START INFORMATION SUPPLIED

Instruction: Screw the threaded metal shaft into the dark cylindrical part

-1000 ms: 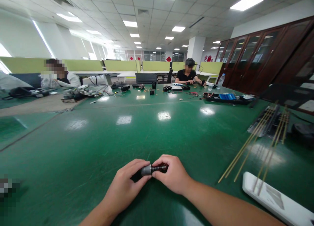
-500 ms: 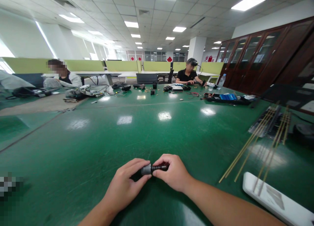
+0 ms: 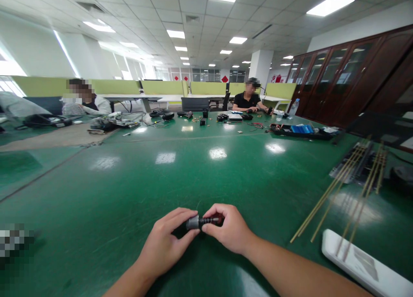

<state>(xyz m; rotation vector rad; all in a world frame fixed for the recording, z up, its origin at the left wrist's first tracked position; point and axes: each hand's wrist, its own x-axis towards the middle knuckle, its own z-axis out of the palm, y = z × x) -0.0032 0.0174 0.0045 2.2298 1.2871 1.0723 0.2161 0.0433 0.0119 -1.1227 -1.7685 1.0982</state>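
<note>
Both my hands meet low in the middle of the head view, just above a green table point(image 3: 129, 180). My left hand point(image 3: 164, 245) pinches the grey metal end of a small cylindrical part point(image 3: 193, 222). My right hand point(image 3: 229, 230) grips the dark thin shaft that sticks out of that part to the right. The part lies level between my fingertips; its far end is hidden inside my right hand.
Several thin brass rods point(image 3: 335, 193) lie slanted at the right, across a white flat board point(image 3: 364, 262) and a dark tray point(image 3: 358, 163). A black tool tray point(image 3: 300, 131) sits farther back. Two people sit at the far side, one at the left point(image 3: 82, 101), one at the centre point(image 3: 248, 99).
My hands and the part stay as they were. The view has shifted slightly, so everything sits a little lower and to the right.
</note>
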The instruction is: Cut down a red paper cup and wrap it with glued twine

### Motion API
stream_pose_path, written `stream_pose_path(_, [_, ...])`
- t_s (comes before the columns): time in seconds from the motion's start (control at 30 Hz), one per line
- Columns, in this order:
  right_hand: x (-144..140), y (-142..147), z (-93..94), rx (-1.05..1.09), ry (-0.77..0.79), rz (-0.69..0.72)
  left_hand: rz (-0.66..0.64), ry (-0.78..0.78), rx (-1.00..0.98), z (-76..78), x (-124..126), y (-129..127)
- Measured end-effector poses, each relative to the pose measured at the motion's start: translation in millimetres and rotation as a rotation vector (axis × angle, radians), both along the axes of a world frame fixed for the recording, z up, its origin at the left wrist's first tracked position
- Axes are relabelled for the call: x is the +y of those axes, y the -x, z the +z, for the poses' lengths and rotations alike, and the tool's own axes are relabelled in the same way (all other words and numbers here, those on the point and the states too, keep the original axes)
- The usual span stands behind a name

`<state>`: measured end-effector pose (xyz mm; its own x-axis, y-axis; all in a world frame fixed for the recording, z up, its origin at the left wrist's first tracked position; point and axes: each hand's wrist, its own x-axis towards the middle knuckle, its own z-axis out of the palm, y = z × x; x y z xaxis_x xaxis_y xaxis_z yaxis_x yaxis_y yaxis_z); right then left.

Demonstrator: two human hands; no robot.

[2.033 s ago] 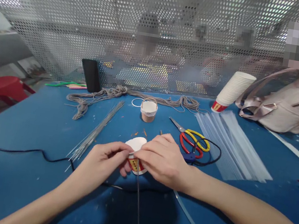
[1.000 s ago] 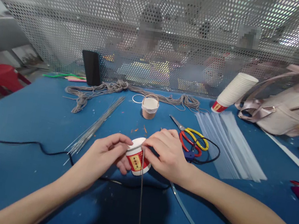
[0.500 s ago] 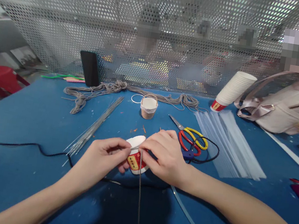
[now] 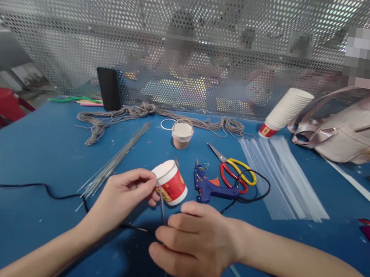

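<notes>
My left hand (image 4: 133, 189) pinches a red-and-white paper cup (image 4: 175, 187) at its white end, which tilts up and to the left. A thin grey cord (image 4: 162, 203) starts at this pinch and runs down toward me, passing behind my right hand (image 4: 195, 241). The fingers of my right hand are curled round the cord, below and right of the cup; their tips are partly hidden. A blue hot glue gun (image 4: 214, 189) lies just right of the cup. Beyond the cup stands a small brown cup-shaped basket (image 4: 182, 135) with a white rim and a handle.
Scissors (image 4: 232, 169) lie beside translucent strips (image 4: 279, 181). Thin wires (image 4: 116, 160) are at left, bundled grey cord (image 4: 114, 115) behind. A black phone (image 4: 109, 89), stacked paper cups (image 4: 285, 112) and a pale bag (image 4: 348, 127) stand along the perforated metal screen (image 4: 115, 43).
My right hand has moved from the cup's rim down toward me along the cord, uncovering the glue gun. The cup has turned in my left hand, showing more of its red side.
</notes>
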<state>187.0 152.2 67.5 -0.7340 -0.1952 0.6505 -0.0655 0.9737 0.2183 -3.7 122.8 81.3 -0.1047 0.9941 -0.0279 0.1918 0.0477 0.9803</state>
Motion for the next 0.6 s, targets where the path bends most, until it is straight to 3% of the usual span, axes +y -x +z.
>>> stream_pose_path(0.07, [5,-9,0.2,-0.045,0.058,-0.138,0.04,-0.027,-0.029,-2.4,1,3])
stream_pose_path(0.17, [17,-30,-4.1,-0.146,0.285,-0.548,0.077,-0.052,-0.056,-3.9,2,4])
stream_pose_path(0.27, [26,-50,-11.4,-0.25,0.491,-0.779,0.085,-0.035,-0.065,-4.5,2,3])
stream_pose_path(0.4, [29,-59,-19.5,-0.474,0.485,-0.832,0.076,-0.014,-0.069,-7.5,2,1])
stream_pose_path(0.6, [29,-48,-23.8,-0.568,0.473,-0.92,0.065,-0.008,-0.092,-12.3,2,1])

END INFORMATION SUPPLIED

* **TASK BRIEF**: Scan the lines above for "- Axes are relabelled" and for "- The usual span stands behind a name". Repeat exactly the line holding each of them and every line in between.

* **WRITTEN ANSWER**:
- Axes are relabelled for the call: x is the +y of those axes, y the -x, z the +z, for the poses' lengths and rotations alike, and the tool's own axes are relabelled in the same way (all other words and numbers here, those on the point and the states too, keep the original axes)
- The usual span stands behind a name

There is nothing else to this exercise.